Saint Constantine, King & Martyr
March 11th
Commemoration at Lauds



Saint Gregory I, Pope & Doctor
March 12th
Breviary ex Guéranger

    Gregory the Great, a Roman by birth, was the son of the senator Gordian. He applied himself early to the study of philosophy and was entrusted with the office of prætor. After his father's death he built six monasteries in Sicily, and a seventh, under the title of St. Andrew, in his own house in Rome, near the basilica of Saints John and Paul on the hill Scarus. In this last named monastery he embraced the monastic life under the guidance of Hilarion and Maximian, and was, later on, elected abbot. Shortly afterwards he was created Cardinal-Deacon, and was, by Pope Pelagius, sent to Constantinople as legate to confer with the emperor Constantine. While there he achieved that celebrated victory over the patriarch Eutychius, who had written against the resurrection of the flesh, maintaining that it would not be a real one. Gregory so convinced him of his error that the emperor threw his book into the fire. Eutychius himself fell ill not long after, and when he perceived his last hour had come, he took between his fingers the skin of his hand, and said before the many who were there: "I believe that we shall all rise in this flesh."

    On his return to Rome he was chosen pope by unanimous consent, for Pelagius had been carried off by the plague.

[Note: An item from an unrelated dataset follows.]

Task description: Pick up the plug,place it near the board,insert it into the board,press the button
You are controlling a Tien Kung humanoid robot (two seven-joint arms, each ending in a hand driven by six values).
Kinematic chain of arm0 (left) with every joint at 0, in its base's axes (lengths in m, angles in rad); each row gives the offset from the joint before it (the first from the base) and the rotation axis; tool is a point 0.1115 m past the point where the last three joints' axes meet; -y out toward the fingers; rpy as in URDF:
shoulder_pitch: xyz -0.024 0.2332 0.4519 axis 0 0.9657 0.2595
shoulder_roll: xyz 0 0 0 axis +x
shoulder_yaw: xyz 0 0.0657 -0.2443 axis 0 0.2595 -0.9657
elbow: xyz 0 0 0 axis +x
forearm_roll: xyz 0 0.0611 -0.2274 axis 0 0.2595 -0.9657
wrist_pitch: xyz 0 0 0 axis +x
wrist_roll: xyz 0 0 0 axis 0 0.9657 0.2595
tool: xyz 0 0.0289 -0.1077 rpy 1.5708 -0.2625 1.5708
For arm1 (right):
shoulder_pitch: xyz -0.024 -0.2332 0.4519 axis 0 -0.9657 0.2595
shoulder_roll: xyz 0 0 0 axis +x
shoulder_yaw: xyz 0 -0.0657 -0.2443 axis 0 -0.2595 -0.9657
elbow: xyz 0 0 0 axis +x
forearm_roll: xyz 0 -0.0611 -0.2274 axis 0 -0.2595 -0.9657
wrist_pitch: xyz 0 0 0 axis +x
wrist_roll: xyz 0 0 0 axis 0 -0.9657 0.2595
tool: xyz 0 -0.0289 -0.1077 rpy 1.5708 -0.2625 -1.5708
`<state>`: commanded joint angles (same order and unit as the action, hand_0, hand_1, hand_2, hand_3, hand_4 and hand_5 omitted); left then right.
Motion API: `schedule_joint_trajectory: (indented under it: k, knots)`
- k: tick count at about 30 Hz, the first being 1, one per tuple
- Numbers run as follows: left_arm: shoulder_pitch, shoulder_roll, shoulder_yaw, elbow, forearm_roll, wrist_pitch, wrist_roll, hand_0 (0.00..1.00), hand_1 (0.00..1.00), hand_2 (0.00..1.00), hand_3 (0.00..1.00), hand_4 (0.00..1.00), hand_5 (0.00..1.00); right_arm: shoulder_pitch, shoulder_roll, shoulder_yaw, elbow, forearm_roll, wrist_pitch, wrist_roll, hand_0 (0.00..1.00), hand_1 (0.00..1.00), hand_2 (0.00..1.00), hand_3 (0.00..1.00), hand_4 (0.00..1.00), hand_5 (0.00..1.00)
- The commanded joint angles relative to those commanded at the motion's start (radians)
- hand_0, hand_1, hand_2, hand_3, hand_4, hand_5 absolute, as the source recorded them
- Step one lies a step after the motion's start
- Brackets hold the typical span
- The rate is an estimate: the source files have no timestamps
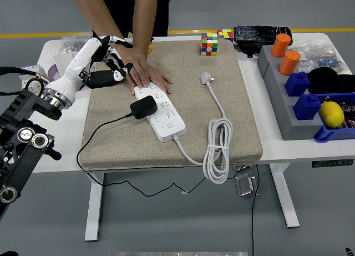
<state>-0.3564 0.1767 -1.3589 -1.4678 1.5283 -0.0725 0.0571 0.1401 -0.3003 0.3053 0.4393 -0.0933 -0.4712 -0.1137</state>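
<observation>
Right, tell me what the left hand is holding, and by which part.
Nothing. The left hand is raised with fingers spread, apart from the black plug, which sits against the power strip.

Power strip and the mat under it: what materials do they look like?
Power strip: looks like hard white plastic, smooth with a slight sheen and crisp moulded sockets. Mat: seems to be beige woven fabric or felt, matte, with a coarse, speckled texture and soft edges.

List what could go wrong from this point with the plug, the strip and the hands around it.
The black plug sits at the power strip's left edge; whether it is fully seated cannot be told. The left hand hovers open beside the person's hand pinning the strip, so reaching for the button risks contact.
</observation>
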Motion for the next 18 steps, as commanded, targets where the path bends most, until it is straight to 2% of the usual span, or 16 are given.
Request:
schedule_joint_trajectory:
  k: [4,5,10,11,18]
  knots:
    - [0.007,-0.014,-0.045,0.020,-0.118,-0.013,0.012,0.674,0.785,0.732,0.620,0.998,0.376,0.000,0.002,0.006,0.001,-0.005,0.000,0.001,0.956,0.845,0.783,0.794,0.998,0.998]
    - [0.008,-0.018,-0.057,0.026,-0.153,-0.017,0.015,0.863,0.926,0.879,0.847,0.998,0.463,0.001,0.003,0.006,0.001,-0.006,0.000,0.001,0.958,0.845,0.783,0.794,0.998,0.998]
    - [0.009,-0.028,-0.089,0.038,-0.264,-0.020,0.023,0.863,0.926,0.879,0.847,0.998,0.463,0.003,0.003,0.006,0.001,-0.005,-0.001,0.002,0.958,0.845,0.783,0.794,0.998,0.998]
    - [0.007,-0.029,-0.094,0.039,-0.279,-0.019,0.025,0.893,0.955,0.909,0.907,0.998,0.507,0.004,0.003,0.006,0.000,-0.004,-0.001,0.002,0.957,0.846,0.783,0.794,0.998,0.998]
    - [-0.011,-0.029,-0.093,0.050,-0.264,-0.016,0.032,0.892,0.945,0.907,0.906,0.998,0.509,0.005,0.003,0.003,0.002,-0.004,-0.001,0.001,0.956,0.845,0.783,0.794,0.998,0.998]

He refused as long as possible the honor thus offered him. He disguised himself and hid in a cave, but he was discovered by a pillar of fire shining from the place, and was consecrated at St. Peter's. As Pontiff, he was an example to his successors by his learning and holiness of life. He every day admitted pilgrims to his table, among whom he received, on one occasion, an angel, and, on another, the Lord of angels, who wore the garb of a pilgrim. He charitably provided for the poor, both in and out of Rome, and kept a list of them. He reestablished the Catholic faith in several places where it had fallen into decay. Thus, he put down the Donatists in Africa and the Arians in Spain; and drove the Agnoites out of Alexandria. He refused the pallium to Syagrius, bishop of Autun, until he should have expelled the Neophyte heretics from Gaul. He induced the Goths to abandon the Arian heresy. He sent Augustine and other monks into Britain, and, by these learned and saintly men, converted that island to the Faith of Jesus Christ; so that Bede truly calls him the apostle to England. He checked the haughty pretensions of John the patriarch of Constantinople, who had arrogated to himself the title of bishop of the universal Church. He obliged the emperor Mauritius to revoke the decree whereby he had forbidden any soldier to become a monk.

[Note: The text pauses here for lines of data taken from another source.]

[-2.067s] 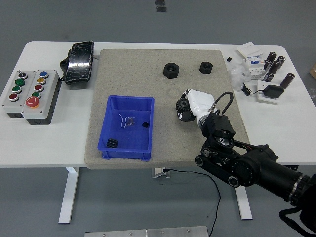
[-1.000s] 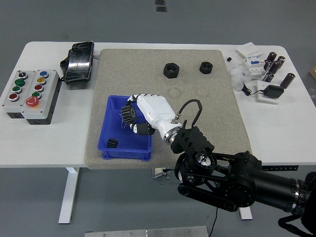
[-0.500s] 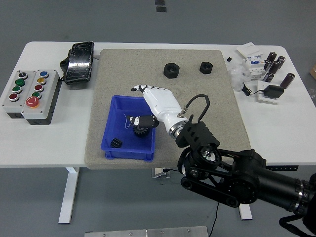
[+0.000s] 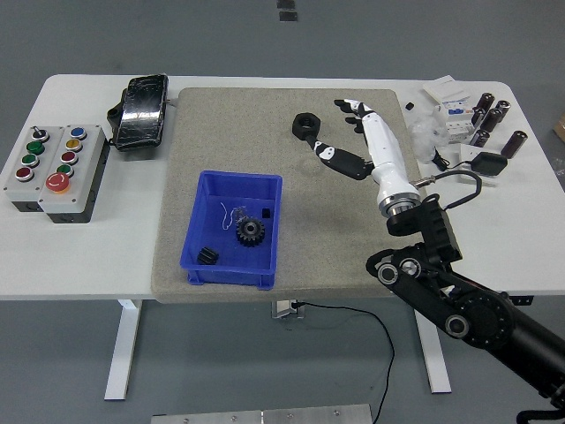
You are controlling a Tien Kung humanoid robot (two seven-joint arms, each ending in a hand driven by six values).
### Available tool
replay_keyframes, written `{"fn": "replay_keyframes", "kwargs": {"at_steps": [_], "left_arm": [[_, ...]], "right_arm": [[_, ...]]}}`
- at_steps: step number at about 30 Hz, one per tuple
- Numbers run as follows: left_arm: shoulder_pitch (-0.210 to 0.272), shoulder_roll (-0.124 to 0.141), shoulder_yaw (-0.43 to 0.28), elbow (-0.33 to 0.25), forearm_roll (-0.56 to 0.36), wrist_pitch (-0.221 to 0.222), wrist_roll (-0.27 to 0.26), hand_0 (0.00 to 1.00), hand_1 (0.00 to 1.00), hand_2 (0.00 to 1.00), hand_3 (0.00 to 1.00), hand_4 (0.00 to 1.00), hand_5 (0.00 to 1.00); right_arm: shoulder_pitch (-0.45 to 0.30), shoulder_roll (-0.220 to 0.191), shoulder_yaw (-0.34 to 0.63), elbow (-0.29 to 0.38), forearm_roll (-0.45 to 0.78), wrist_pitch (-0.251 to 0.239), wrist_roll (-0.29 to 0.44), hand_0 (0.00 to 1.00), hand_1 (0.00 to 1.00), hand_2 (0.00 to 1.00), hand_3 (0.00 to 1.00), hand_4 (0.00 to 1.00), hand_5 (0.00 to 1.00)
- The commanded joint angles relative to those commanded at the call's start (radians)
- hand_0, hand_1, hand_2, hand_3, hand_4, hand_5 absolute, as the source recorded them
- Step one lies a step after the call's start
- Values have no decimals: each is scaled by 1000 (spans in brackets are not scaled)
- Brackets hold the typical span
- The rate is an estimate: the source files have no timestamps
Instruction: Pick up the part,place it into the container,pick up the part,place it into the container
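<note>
Over the far right part of the grey mat (image 4: 221,132) my right robot hand (image 4: 357,141) hung with its fingers spread and nothing in its grasp, the thumb pointing toward a black nut (image 4: 305,125) just beside it. I could not tell whether a fingertip touched that nut. A second nut, if it lay behind my palm, was hidden from me. Down in the blue container (image 4: 231,265) sat the black gear (image 4: 251,232), flat on the floor, with a small black part (image 4: 207,256) near the front left corner, another dark bit (image 4: 266,213) toward the back, and a thin wiry scrap I could not make out. My arm ran off the lower right corner. On the desk (image 4: 53,247), a button box (image 4: 55,168) stood at left.
</note>
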Motion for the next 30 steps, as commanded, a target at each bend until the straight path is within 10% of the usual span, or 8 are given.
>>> {"fn": "replay_keyframes", "kwargs": {"at_steps": [7,19,30], "left_arm": [[1,1,1,0,-1,0,2,707,673,671,731,793,871],[5,0,4,0,-4,-6,14,708,674,671,736,793,868],[12,14,-2,0,7,-11,30,709,675,671,738,794,865]], "right_arm": [[-90,-6,188,-31,260,25,244,706,743,777,757,897,607],[-257,-11,399,-40,659,213,575,695,732,771,752,921,682],[-307,16,425,-67,869,328,649,694,720,749,730,932,729]]}}
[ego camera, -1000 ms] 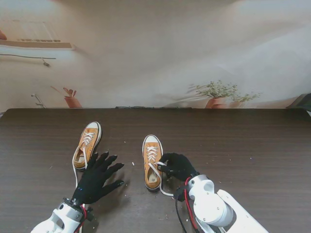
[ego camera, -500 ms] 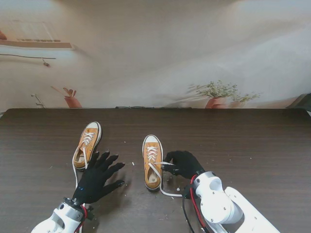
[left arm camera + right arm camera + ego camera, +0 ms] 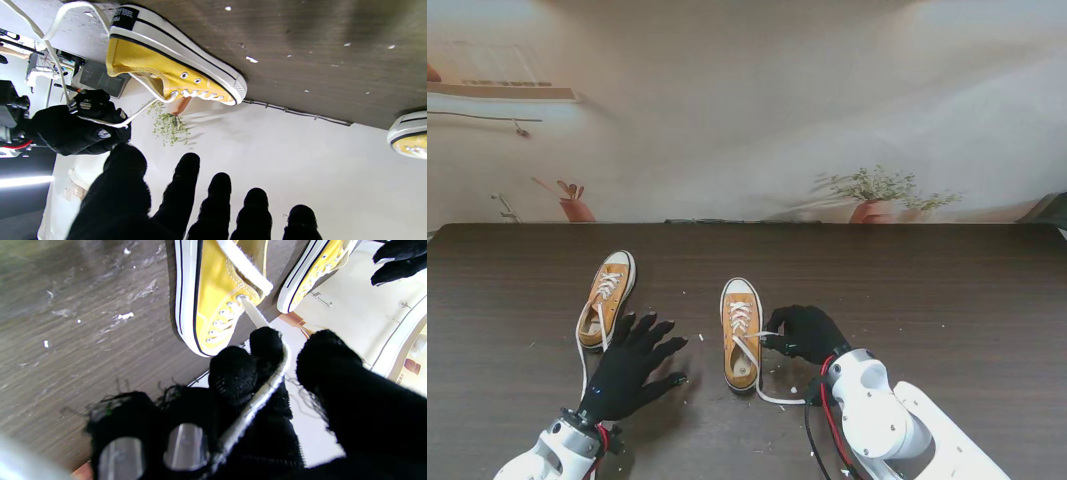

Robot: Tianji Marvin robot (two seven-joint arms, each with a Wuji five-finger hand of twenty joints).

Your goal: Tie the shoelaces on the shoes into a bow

    He enriched the Church with many most holy practices and laws. In a council held at St. Peter's he passed several decrees. Among these the following may be mentioned: That in the Mass the Kyrie eleison should be said nine times; that the alleluia should always be said, except during the interval between Septuagesima and Easter; that these words should be inserted in the Canon: And mayest Thou dispose our days in Thy peace. He increased the number of processions, litanies, and stations, and completed the Office of the Church. He would have the four Councils of Nicea, Constantinople, Ephesus, and Chalcedon to be received with the same honor as the four Gospels. He allowed the bishops of Sicily, who, according to the ancient custom of their churches, used to visit Rome every three years, to make that visit once every fifth year. He wrote several books; and Peter the deacon assures us that he frequently saw the Holy Ghost in the form of a dove resting on the head of the Pontiff while he was dictating. It is a matter of wonder that, with his incessant sickness and ill health, he could have said, done, written, and decreed as he did. At length, after performing many miracles, he was called to his reward in heaven after a pontificate of thirty years, six months and ten days; it was on the fourth of the ides of March (the 12th), which the Greeks also observe as a great feast on account of this Pontiff's extraordinary learning and virtue. His body was buried in the basilica of Saint Peter near the secretarium.


Saint Gerard of Mayo, Abbot
March 13th
Commemorated at Lauds of the Feria


Saint Matilda, Widow
March 14th
Commemorated at Lauds of the Feria
Adapted from The Catholic Encyclopedia

    Wife of King Henry I of Germany, (The Fowler), Matilda was born. at the Villa of Engern in Westphalia, about 895. She was brought up at the monastery of Erfurt. Henry, whose marriage to a young widow, named Hathburg, had been declared invalid, asked for Matilda's hand, and married her in 909 at Walhausen, which he presented to her as a dowry.  Matilda became the mother of: Otto I, Emperor of Germany;  Henry, Duke of Bavaria;  St. Bruno, Archbishop of Cologne;  Gerberga, who married Louis IV of France;  Hedwig, the mother of Hugh Capet.  In 912 Matilda's husband succeeded his father as Duke of Saxony, and in 918 he was chosen to succeed King Conrad of Germany. As queen, Matilda was humble, pious, and generous, and was always ready to help the oppressed and unfortunate.  She wielded a wholesome influence over the king.  After a reign of seventeen years, he died in 936, leaving to her all his possessions in Quedlinburg, Poehlden, Nordhausen, Grona, and Duderstadt.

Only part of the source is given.